Available data START

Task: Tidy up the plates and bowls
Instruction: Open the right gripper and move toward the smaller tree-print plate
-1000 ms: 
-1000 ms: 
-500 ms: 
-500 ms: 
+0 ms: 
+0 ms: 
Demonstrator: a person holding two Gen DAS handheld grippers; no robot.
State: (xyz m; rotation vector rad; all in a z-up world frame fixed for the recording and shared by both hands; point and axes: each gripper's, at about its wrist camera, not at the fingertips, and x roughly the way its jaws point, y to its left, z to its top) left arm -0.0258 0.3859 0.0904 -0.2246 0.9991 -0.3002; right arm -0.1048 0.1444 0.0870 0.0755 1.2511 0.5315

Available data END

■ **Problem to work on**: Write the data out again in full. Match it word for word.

■ **Task response**:
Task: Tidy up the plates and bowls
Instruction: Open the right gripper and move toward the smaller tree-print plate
-1000 ms: 
-1000 ms: 
-500 ms: 
-500 ms: 
+0 ms: 
+0 ms: 
Demonstrator: a person holding two Gen DAS handheld grippers; no robot.
State: (xyz m; rotation vector rad; all in a z-up world frame fixed for the recording and shared by both hands; point and axes: each gripper's, at about its wrist camera, not at the fingertips, and x roughly the way its jaws point, y to its left, z to its top) left arm -0.0258 0.3859 0.0904 -0.2246 0.9991 -0.3002; right arm -0.1048 0.1444 0.0870 0.0755 1.2511 0.5315

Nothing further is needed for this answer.